The UK government wants to expedite decisions on new licences for arms export to Saudi Arabia and its allies, despite an adverse court order in this regard, according to a top UK defence official.
“Our intention is to take new export licencing decisions as soon as we can put in place the right processes,” Lieutenant General Sir John Lorimer, the UK’s Defence Senior Advisor to the Middle East, who recently visited the UAE, told Emirates News Agency, WAM, in an exclusive interview.
“The UK Government has always taken its export control obligations very seriously and we seek to address this matter as soon as possible, in accordance with our legal obligations," he added.
The UK Court of Appeal ruled on 20th June that the British arms sales to Saudi Arabia, which could be deployed by the Arab Coalition to restore the legitimate government in Yemen, were “unlawful,” a step that Sir John Lorimer labelled as “disappointing.”
“The UK is disappointed with the recent decision, and we are appealing the outcome.

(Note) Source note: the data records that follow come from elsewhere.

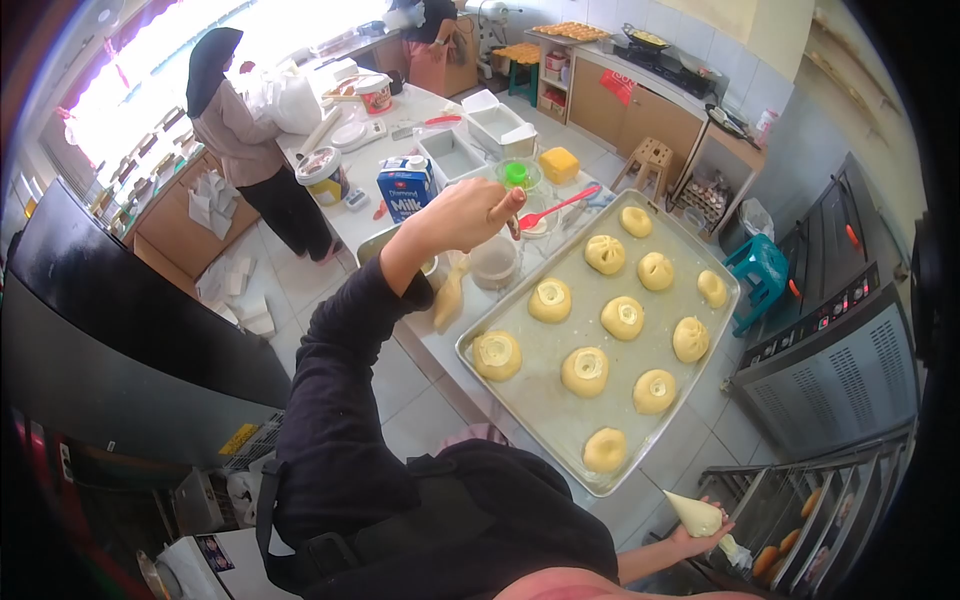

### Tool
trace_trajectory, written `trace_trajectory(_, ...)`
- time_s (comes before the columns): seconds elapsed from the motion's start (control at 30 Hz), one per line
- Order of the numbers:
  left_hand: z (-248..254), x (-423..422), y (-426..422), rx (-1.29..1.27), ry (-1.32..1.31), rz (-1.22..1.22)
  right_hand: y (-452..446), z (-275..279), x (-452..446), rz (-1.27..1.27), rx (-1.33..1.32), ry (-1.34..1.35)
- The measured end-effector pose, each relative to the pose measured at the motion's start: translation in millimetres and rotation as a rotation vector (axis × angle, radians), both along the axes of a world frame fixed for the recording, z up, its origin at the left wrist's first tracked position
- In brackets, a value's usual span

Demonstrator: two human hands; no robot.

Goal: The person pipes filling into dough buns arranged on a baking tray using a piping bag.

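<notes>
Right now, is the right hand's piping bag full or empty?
Not empty: the piping bag bulges, plump and conical. Exact fill: cannot tell.

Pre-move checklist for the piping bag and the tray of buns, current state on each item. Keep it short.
1. Piping bag in hand: ok, the right hand holds it.
2. Bag tip open: cannot tell, too small to see.
3. Left hand empty: cannot tell; something dark shows at its fingers, too small to identify.
4. Buns spaced apart: ok, none touch on the tray.
5. All tops alike: not ok; several show an open pale centre, while others look pleated or nearly plain.
6. Milk carton upright and off the tray: ok.
</notes>
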State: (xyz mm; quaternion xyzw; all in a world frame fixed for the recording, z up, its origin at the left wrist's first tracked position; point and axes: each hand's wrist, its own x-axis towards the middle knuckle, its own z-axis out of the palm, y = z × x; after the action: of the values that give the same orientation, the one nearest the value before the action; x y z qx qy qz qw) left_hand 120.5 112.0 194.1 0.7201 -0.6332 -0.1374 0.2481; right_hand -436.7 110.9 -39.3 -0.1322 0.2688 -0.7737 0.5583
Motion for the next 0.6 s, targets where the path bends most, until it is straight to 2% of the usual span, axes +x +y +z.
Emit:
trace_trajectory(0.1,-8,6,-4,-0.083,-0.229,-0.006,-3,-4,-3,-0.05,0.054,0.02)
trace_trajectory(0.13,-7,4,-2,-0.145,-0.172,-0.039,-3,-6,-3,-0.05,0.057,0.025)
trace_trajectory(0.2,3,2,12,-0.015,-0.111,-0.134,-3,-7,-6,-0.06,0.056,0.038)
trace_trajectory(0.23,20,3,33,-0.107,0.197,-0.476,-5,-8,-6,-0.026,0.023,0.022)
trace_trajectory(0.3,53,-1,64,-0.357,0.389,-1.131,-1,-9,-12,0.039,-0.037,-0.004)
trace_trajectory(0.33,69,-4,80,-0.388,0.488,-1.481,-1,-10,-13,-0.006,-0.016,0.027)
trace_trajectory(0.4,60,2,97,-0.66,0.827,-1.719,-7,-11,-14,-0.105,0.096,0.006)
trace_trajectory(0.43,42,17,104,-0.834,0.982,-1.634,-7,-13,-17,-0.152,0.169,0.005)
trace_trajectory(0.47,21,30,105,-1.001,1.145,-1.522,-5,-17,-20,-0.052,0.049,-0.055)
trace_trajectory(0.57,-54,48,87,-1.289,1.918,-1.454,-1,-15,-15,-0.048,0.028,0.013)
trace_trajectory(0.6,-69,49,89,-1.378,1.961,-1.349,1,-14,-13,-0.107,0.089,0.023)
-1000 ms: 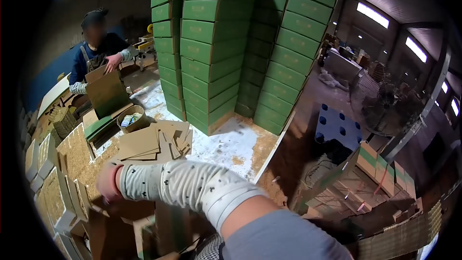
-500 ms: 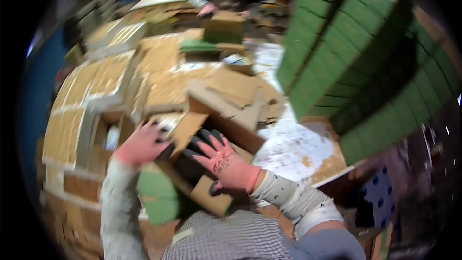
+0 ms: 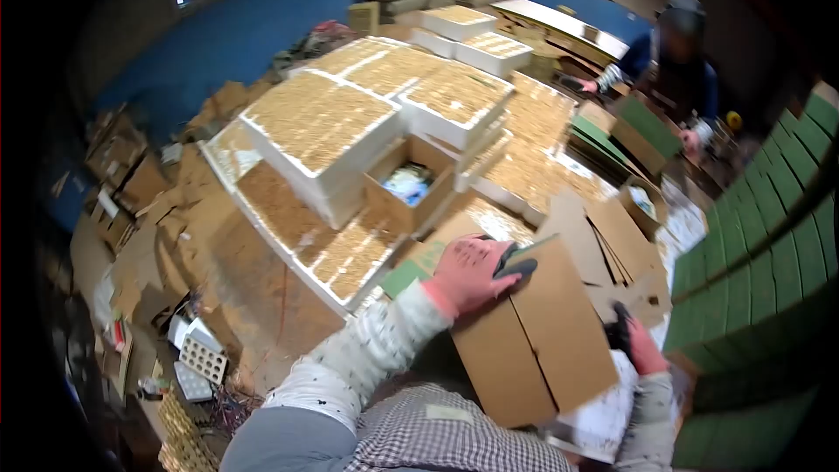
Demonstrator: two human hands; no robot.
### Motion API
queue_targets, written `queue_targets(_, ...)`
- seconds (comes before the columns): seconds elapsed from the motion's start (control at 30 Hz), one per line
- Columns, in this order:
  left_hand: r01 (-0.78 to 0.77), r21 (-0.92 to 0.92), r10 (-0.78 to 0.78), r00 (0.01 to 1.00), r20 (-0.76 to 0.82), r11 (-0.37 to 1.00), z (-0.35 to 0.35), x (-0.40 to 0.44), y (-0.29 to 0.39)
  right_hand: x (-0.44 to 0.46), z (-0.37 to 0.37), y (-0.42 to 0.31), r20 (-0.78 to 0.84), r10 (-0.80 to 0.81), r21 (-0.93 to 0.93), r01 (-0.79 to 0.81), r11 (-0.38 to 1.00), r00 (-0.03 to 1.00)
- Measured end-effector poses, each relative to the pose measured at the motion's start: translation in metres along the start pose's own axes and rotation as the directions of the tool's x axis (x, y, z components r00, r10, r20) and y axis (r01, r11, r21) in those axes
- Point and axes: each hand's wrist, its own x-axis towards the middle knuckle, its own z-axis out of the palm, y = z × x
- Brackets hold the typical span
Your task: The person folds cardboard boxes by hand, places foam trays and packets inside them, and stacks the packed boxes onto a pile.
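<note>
A brown cardboard box (image 3: pixel 533 332) is in front of my body, its closed flaps facing up with a seam between them. My left hand (image 3: pixel 476 273), in a pink glove with dark fingertips, grips its upper left edge. My right hand (image 3: pixel 640 343) is at the box's right side, its dark fingers bent against that side and partly hidden. Flat cardboard pieces (image 3: pixel 625 240) lie just beyond the box. A small open box (image 3: pixel 409 185) with blue and white packets inside stands farther left.
White-edged trays (image 3: pixel 323 118) with a straw-coloured surface are stacked ahead. Across the work area, a person (image 3: pixel 677 61) handles a green and brown box (image 3: pixel 645 133). Green boxes (image 3: pixel 760 253) rise at the right. Cardboard scraps and an egg tray (image 3: pixel 203 360) lie at lower left.
The view has swung left. The open box between my spread hands half a second ago now shows closed flaps on top, with my hands on its two sides.
</note>
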Motion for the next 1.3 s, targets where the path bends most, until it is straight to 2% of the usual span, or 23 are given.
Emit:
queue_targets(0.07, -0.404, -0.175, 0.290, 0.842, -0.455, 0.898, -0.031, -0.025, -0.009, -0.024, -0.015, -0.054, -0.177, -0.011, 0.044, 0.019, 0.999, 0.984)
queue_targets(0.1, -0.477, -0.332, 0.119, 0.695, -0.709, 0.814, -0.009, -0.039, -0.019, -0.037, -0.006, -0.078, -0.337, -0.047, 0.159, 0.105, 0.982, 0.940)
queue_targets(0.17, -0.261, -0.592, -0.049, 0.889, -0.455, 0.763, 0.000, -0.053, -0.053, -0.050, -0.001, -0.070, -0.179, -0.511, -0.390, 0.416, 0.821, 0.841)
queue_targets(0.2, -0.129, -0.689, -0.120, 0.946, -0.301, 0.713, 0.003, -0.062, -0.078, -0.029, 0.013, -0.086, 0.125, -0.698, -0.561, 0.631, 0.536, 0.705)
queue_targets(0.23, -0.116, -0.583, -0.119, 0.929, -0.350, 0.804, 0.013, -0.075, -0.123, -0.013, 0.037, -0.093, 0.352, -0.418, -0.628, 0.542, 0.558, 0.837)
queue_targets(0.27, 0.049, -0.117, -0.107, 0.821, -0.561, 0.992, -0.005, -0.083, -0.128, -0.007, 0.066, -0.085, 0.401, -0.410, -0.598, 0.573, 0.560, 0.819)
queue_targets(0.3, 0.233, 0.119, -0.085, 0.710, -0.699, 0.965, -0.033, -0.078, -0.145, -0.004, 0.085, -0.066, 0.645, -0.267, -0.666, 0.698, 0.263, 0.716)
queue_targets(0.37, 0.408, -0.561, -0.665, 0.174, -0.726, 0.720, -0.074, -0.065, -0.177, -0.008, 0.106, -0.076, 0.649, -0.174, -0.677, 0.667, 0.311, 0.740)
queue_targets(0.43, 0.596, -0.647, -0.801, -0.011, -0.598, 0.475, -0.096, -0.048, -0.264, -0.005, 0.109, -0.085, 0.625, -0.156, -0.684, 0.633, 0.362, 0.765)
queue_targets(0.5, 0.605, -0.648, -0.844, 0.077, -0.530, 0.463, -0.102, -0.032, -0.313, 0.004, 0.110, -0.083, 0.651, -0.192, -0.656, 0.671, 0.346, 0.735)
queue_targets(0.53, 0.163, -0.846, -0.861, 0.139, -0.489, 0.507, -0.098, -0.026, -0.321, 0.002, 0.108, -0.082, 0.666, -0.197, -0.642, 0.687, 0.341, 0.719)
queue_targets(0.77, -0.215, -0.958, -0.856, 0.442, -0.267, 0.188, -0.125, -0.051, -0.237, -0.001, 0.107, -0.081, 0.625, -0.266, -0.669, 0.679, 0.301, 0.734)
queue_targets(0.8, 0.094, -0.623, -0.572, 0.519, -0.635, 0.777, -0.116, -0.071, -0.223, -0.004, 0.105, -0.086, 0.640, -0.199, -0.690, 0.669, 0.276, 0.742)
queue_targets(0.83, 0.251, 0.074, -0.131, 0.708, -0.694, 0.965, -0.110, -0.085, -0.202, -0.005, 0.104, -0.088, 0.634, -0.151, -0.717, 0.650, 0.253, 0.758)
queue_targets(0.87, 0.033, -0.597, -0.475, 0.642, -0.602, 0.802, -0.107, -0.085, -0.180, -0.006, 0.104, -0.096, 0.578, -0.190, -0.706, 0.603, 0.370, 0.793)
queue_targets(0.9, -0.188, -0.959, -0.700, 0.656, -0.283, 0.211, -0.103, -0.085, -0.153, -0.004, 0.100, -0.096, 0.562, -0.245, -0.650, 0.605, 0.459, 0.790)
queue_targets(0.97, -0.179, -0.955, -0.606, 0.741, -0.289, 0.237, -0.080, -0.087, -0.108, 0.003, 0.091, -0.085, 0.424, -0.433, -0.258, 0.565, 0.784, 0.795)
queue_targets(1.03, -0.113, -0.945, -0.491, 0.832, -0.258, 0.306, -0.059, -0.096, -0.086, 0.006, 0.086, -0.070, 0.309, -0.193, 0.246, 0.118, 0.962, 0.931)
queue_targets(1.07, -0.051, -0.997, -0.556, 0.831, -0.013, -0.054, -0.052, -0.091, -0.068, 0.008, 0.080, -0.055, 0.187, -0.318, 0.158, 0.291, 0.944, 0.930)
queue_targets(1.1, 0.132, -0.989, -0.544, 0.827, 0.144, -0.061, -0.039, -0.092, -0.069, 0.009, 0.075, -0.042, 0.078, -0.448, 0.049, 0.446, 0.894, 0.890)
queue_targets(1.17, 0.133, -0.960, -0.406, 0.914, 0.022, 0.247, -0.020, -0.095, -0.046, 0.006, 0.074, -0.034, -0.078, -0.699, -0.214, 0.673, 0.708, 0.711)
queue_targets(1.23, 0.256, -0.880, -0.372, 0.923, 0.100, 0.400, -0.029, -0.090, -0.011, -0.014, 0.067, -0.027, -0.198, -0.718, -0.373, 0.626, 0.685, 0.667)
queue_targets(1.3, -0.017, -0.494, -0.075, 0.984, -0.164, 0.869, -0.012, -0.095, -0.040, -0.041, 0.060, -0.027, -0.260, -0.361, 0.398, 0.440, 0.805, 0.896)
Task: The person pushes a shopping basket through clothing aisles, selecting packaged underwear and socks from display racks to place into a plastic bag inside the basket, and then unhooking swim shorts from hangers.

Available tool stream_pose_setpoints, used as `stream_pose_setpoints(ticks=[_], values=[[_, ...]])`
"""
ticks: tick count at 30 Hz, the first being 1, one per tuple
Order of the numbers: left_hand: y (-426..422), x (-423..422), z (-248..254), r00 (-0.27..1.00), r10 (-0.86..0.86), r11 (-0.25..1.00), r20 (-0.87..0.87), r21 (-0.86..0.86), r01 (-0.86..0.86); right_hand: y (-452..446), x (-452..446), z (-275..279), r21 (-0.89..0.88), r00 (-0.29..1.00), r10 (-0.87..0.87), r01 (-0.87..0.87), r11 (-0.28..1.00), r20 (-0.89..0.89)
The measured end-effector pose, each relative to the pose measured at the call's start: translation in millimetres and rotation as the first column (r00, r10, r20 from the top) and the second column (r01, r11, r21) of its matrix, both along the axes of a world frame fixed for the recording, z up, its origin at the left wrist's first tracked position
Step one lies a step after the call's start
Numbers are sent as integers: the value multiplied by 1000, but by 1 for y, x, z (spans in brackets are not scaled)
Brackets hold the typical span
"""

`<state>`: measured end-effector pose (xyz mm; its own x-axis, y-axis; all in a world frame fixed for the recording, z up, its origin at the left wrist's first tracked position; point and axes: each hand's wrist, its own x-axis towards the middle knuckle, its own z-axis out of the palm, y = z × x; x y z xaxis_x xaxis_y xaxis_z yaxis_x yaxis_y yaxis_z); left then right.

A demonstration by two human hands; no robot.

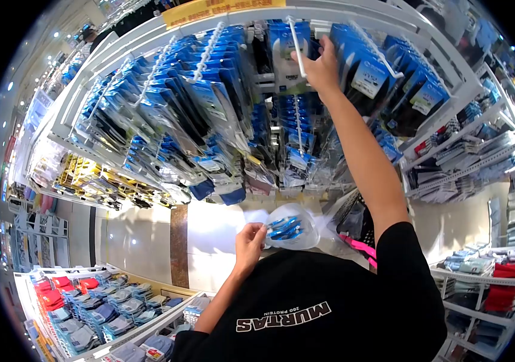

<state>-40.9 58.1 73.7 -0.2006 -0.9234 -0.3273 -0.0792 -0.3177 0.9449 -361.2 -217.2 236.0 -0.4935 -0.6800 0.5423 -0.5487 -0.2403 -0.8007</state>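
Left hand point(249, 244) grips a plastic bag point(310, 233) of blue packets point(286, 228), right hand point(324, 67) loosely spread beside a hook point(296, 45).

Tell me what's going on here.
A person in a black shirt is at a white rack hung with rows of blue-topped packets. The right hand is up by a white hook near the top of the rack; whether it grips a packet there is unclear. The left hand, held lower, has its fingers closed at the edge of a translucent bag in which blue-and-white packets show.
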Motion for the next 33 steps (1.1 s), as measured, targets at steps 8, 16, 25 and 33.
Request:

Our commitment to the security of the Gulf remains unchanged. This judgement does not immediately affect existing export licences, which will continue to be valid,” Lt. General Lorimer said.
“However, we cannot currently grant new licences for Saudi Arabia and [Arab] Coalition partners for items that might be used in the conflict in Yemen, while we consider the implications of the judgment,’ the British official who studied Arabic and Islamic Studies at Cambridge University from 1985 to 1988, added.
“The commitment of the UK to the security of Saudi Arabia and the stability of the region remains unchanged. The UK’s security is intertwined with that of the Middle East; our values require us to play our part in making a constructive difference, and our unique links mean that we have the ability to do so,” the British Defence Senior Advisor went on to say.
The UK continues to lead a sustained diplomatic campaign to support the UN-led peace process to resolve the conflict in Yemen, he affirmed.
On UK’s current military deployments in the Middle East, he stressed that those are not in direct response to the existing US-Iran tensions in the region.
“The current UK deployments are pre-planned and are not a direct response to the existing tensions. Our continued military presence demonstrates this intent. We have over 1500 personnel permanently stationed in the region, along with several Royal Navy ships and some of the most advanced military aircraft,” he added.
The British official, however, affirmed that his country is seeking a diplomatic solution and a de-escalation of the tensions.
Lieutenant General Sir John Lorimer joined the British Army in 1981 and he was commissioned into the Parachute Regiment. He served in all three regular Parachute Regiment battalions in a number of regimental appointments and attended the Army Staff College in 1994.
On various senior positions during his long career, he served the British Army in Northern Ireland, Kuwait, Iraq and Afghanistan.
He became Chief of Joint Operations, CJO, from October 2014 until June 2017. In January 2018, he took over as Defence Senior Advisor to the Middle East.